Thinking about Character Develoment

The comment from "Elizebeth" in "Curfew and Cabbage" post on Deep Thunder got me to thinking about a couple of things.

I hadn't really given much thought to what would happen if I started to see comments on Deep Thunder - mostly because I wasn't sure what kind of comments I would see, if any. I'm beginning to realize that the comments can be an integral part of the story - in fact, to ignore the comments would be a failure to recognize a uniquely dynamic aspect of this medium. The Elizabeth comment prompted me to begin to examining how commenters might dynamically shape the story, and allow readers to become something more than passive bystanders. Thinking about it this weekend, I've decided that, depending on the comment, I will use in-character feedback to Van to help drive the story.

Now, I've got a pretty solid outline and a fairly firm idea of the major events that are coming in Van's life - I also have a pretty good idea of how this story will end. You can expect Van's ideals and outlook to change radically as the story unfolds. But, comments may allow me to take some developmental detours along the way - and I've realized that by telling a story this way, I can allow readers to become directly involved in the writing process.

Telling a story in this manner is a radical departure from the normal method of novel writing. Normally, at least for me, I enjoy the asides and the background and the things left unsaid in a novel, almost as much as the central story itself. If any of you are George R.R. Martin fans, well, his work is a perfect example of what I normally enjoy reading. I'm not much into his Fire and Ice work, I've never been a big fantasy buff, but I dearly love his Double War/Federal Empire SciFi, particularly for all the little detours you take into the background and history of his strange and complex universe (yes, I realize that this also annoys the hell out of some people, which is fine too). Because this is the type of story I enjoy reading, it is normally the type of material that I write. The novel that I currently have in the works, tentatively titled The Iyes of the Dead, is very much told in this manner. Style, mood, grammar, deep character background, detailed historical asides that have shaped how the characters think and interact are all very much a part of that story. So Deep Thunder is a radical departure for me, a very stripped down, minimalistic method of story telling, and I'm finding it an interesting (at least to me) experiment. I've also realized that not putting up everything I've written so far was a wise choice - because now I can go back and add additional material without having to fool with what is already posted. I'd rather you read each post once, in order, rather than endlessly revised rough drafts - that's a little too much involvement for any reader (and I assume you've all got better things to do. You're welcome).

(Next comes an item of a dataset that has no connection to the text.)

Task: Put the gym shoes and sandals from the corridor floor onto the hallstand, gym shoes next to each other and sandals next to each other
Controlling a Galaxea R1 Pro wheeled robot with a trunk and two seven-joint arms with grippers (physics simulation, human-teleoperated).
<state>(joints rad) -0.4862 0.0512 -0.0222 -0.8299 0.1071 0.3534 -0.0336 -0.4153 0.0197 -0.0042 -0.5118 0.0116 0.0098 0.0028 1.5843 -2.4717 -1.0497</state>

I wasn't sure that this would actually work. The Blog format is a pretty stripped down and informal method of story telling. I originally thought that it would be a quick and easy method because I could use the same 'voice' I use here, I wouldn't have to develop complex style, deep background, or detailed character elements, because in a Blog those things are just assumed. I figured this would allow me to write very quickly. I'm beginning to see that this may be more complex that I had originally envisioned, and that I will have to develop a more complex background and more detailed character studies. I've also done a few sketches (which may end up on the blog) and some third-person material such as news reports and inter-post fix-ups that will end up in the printed novel should this make it that far.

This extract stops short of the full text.